JoVE Logo

Entrar

É necessária uma assinatura da JoVE para visualizar este conteúdo. Faça login ou comece sua avaliação gratuita.

Neste Artigo

  • Resumo
  • Resumo
  • Introdução
  • Protocolo
  • Resultados
  • Discussão
  • Divulgações
  • Agradecimentos
  • Materiais
  • Referências
  • Reimpressões e Permissões

Resumo

Utilizando microarrays de proteína que contêm quase toda a S. cerevisiae proteoma é sondado para um rápido interrogatório imparcial de milhares de interações proteína-proteína em paralelo. Este método pode ser utilizado para a molécula de proteína-pequena, a modificação pós-traducional, e outros ensaios in high-throughput.

Resumo

Microarrays proteicos funcionais de alta densidade contendo ~ 4200 proteínas de levedura recombinantes são examinados para interacções proteína-proteína-quinase, utilizando uma proteína de fusão purificada por afinidade, de levedura de quinase contendo uma etiqueta de epitopo-V5 para read-out. Quinase purificada é obtida através da cultura de uma estirpe de levedura optimizado para a produção de proteínas de cópias elevado contendo um plasmídeo contendo uma fusão de quinase-V5 construir sob um promotor GAL indutível.

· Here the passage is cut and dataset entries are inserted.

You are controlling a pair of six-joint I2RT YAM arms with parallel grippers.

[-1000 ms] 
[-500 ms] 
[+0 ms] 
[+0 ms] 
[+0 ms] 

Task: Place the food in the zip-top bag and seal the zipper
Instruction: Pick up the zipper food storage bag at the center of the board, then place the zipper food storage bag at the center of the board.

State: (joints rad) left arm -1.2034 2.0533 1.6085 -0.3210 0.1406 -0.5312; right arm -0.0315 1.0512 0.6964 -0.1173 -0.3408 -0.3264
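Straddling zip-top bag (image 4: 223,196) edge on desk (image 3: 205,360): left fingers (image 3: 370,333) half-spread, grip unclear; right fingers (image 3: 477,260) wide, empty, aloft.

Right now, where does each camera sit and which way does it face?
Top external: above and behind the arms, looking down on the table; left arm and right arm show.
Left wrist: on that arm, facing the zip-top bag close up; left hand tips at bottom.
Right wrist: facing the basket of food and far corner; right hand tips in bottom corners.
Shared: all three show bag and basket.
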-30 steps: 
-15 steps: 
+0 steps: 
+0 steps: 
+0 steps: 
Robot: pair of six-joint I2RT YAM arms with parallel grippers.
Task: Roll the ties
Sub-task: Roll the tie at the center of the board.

A levedura é cultivada em meios restritiva com uma fonte de carbono neutro durante 6 horas, seguido por indução com galactose a 2%. Em seguida, a cultura é colhida e quinase é purificado usando técnicas cromatográficas padrão de afinidade para se obter uma proteína-quinase de elevada pureza para utilização no ensaio. A quinase purificada é diluída com tampão de quinase de um conjunto adequado para o ensaio e os microarrays da proteína estão bloqueados antes da hibridação com o microarray da proteína. Após a hibridação, as matrizes são sondados com V5 monoclonal ANTIBody para identificar proteínas ligadas pela proteína cinase-V5. Finalmente, as matrizes são digitalizados utilizando um scanner de microarray padrão, e os dados são extraídos para a análise informática jusante 1,2 para determinar uma confiança elevada conjunto de interacções de proteínas a jusante para validação in vivo.

Introdução

A necessidade de se realizar análises globais de bioquímica de proteínas e actividade in vivo de ligação resultou no desenvolvimento de novos métodos para perfilar as interacções proteína-proteína (IBP) e as modificações pós-traducionais de proteomas inteiros 1,3-8. Microarrays da proteína são fabricados como microarrays funcionais de proteínas utilizando proteínas funcionais full-length 4-6,8,9, ou microarrays da proteína analíticas contendo anticorpos 10,11. Eles foram concebidos para conter uma elevada densidade de proteínas dispostas em lâminas de microscópio com uma variedade de químicas de superfície para facilitar uma variedade de condições experimentais necessários para a realização de uma ampla análises bioquímicas 12. Nitrocelulose e de superfície aldeído químicas para fixação química através de métodos de lisina ou de fixação de afinidade, tais como lâminas de quelatos de níquel para a fixação de proteínas His-tag e glutationa para fixação afinidade entre outros 13.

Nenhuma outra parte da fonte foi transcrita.